### Work item
Please return the whole listing exactly.
────────────────────
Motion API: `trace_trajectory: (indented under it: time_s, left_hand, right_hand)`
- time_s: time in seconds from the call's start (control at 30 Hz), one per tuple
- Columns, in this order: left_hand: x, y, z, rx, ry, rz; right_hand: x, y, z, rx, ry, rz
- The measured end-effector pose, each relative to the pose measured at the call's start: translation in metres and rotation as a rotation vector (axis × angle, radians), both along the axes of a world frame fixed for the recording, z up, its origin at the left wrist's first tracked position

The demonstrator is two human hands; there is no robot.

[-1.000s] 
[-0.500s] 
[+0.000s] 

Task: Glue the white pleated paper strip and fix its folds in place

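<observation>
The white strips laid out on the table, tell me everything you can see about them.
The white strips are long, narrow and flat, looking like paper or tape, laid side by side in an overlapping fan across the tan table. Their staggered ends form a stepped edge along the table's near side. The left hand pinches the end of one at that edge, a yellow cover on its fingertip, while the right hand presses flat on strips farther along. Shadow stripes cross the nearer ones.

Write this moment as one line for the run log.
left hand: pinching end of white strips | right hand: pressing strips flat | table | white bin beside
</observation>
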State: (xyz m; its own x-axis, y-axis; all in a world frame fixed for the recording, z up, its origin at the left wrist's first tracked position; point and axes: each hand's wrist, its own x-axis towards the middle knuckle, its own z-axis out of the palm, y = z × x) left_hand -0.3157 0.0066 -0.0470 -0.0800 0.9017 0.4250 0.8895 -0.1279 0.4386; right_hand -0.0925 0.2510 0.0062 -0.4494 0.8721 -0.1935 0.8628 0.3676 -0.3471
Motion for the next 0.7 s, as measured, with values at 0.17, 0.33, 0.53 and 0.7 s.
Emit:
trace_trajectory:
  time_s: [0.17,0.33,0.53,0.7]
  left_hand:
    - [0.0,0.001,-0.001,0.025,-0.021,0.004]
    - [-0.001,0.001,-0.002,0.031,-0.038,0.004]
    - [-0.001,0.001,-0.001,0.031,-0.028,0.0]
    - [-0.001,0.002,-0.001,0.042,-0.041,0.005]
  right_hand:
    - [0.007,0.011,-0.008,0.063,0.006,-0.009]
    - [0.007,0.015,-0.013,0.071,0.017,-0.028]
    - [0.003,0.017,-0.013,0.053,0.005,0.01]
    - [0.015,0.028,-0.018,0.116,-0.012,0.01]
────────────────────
### Exercise response
Motion API: `trace_trajectory: (indented under it: time_s, left_hand, right_hand)`
- time_s: time in seconds from the call's start (control at 30 Hz), one per tuple
- Columns, in this order: left_hand: x, y, z, rx, ry, rz; right_hand: x, y, z, rx, ry, rz
- The measured end-effector pose, each relative to the pose measured at the call's start: translation in metres and rotation as a rotation vector (axis × angle, radians), both along the axes of a world frame fixed for the recording, z up, its origin at the left wrist's first tracked position

The demonstrator is two human hands; there is no robot.

[-1.000s] 
[-0.500s] 
[+0.000s] 

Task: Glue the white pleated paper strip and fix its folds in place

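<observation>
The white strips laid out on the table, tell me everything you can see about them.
The white strips are long, narrow and flat, looking like paper or tape, laid side by side in an overlapping fan across the tan table. Their staggered ends form a stepped edge along the table's near side. The left hand pinches the end of one at that edge, a yellow cover on its fingertip, while the right hand presses flat on strips farther along. Shadow stripes cross the nearer ones.

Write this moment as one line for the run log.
left hand: pinching end of white strips | right hand: pressing strips flat | table | white bin beside
</observation>
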State: (xyz m; its own x-axis, y-axis; all in a world frame fixed for the recording, z up, its origin at the left wrist's first tracked position; point and axes: each hand's wrist, its own x-axis towards the middle knuckle, its own z-axis out of the palm, y = z × x) left_hand -0.3157 0.0066 -0.0470 -0.0800 0.9017 0.4250 0.8895 -0.1279 0.4386; right_hand -0.0925 0.2510 0.0062 -0.4494 0.8721 -0.1935 0.8628 0.3676 -0.3471
Motion for the next 0.7 s, as measured, with values at 0.17, 0.33, 0.53 and 0.7 s.
Emit:
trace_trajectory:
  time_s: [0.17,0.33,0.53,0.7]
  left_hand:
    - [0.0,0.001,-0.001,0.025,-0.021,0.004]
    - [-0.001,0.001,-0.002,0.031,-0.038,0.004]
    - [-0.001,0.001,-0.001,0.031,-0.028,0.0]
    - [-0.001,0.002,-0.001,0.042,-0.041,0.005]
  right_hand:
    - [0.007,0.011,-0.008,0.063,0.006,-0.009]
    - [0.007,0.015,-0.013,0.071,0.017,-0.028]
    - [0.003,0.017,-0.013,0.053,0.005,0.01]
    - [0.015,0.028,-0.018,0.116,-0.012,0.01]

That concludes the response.